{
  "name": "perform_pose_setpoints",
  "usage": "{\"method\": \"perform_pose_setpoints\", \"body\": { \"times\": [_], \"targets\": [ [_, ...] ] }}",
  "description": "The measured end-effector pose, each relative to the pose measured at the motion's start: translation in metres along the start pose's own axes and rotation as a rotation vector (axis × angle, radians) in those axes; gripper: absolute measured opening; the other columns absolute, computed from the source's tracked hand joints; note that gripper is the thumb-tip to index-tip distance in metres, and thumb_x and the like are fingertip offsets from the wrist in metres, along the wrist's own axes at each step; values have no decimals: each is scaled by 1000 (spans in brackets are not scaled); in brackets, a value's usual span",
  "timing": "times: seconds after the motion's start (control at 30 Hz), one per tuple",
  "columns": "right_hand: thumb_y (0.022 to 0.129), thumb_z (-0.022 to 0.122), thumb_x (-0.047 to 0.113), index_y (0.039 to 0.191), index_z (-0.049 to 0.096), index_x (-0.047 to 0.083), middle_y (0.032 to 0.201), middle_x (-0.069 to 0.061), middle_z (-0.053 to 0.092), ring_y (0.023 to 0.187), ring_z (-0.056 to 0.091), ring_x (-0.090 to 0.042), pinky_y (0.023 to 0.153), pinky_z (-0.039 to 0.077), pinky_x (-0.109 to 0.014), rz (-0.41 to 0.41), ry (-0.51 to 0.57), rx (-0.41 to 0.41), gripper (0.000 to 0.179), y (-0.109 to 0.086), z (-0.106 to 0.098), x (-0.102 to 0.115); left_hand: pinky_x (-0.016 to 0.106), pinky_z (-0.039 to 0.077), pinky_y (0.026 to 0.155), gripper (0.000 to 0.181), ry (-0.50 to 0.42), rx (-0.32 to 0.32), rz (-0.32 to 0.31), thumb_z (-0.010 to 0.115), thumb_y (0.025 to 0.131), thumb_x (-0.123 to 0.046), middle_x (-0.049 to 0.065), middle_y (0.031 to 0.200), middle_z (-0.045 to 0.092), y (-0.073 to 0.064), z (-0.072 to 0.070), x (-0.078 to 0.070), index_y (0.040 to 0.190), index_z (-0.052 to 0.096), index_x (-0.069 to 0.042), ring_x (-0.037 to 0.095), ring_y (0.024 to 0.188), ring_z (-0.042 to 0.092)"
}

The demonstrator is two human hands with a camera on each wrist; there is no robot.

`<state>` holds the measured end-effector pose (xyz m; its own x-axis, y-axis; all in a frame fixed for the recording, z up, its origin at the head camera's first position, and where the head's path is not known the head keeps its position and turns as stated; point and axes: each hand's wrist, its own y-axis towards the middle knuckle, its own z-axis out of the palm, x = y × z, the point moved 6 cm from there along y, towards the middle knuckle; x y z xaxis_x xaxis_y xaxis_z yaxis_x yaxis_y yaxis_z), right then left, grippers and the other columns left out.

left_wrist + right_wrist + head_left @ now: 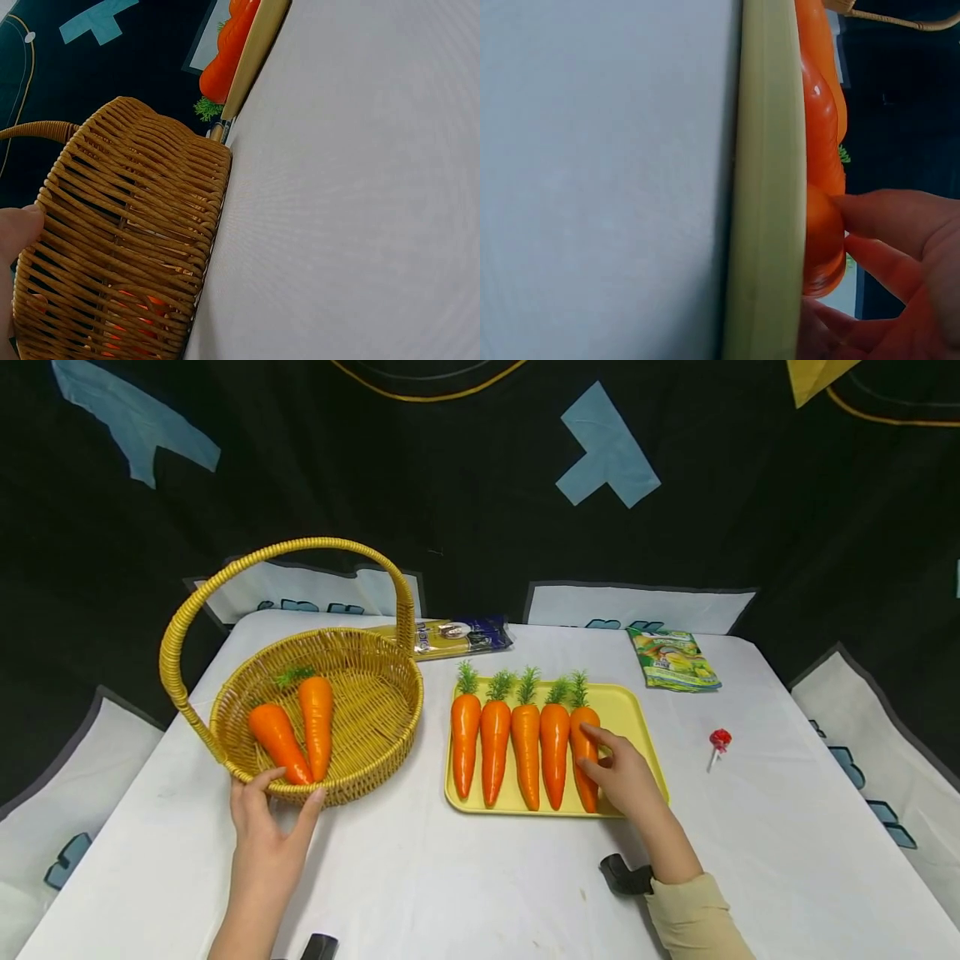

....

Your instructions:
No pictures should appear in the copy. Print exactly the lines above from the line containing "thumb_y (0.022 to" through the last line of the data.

Exercise result:
  "columns": "right_hand: thumb_y (0.022 to 0.129), thumb_z (-0.022 to 0.122), thumb_x (-0.047 to 0.113), index_y (0.039 to 0.191), index_z (-0.049 to 0.096), index_x (-0.047 to 0.083), middle_y (0.032 to 0.201), middle_x (-0.069 to 0.061), middle_z (-0.053 to 0.092), ring_y (0.023 to 0.187), ring_z (-0.056 to 0.091), ring_x (-0.090 to 0.042), pinky_y (0.023 to 0.153), pinky_z (-0.039 to 0.077), pinky_x (-0.109 to 0.014), rz (-0.41 to 0.41), ry (-0.51 to 0.57), rx (-0.41 to 0.41), gripper (0.000 to 0.179), y (-0.109 to 0.086), z (-0.106 to 0.098), x (-0.102 to 0.115); left_hand: pinky_x (-0.016 to 0.106), pinky_z (-0.039 to 0.077), pinky_y (0.026 to 0.155), gripper (0.000 to 0.181), ry (-0.50 to 0.42), rx (-0.32 to 0.32), rz (-0.32 to 0.31), thumb_z (-0.010 to 0.115), thumb_y (0.025 to 0.131), thumb_x (-0.123 to 0.046), middle_x (-0.049 to 0.065), middle_y (0.031 to 0.200), middle_z (-0.045 to 0.092), y (-0.073 to 0.064), z (-0.072 to 0.070), x (-0.078 to 0.070), index_y (0.040 to 0.190), index_z (-0.052 to 0.096), index_x (-0.069 to 0.042), ring_x (-0.037 to 0.095), ring_y (0.024 to 0.188), ring_z (-0.042 to 0.092)"
}

The demonstrator is two human hands with a camera on each wrist; there is no robot.

`<state>` holds the measured end-effector pose (xyz m; its own x-axis, y-axis; all in a frame fixed for the recording, z up, its origin at the head camera's first position, and where the head's path is not known the head keeps its position and turns as stated; point and axes: each hand's wrist, its own y-axis towards the middle knuckle, its own z-axis out of the palm, x = y × z, the point moved 6 cm from there along y, towards the middle knuckle; x y z xaxis_x xaxis_y xaxis_z yaxis_x yaxis_y yaxis_z), right then left, grippers and the other columns left out.

left_wrist + right_wrist + head_left @ now: 

Now the output is complete.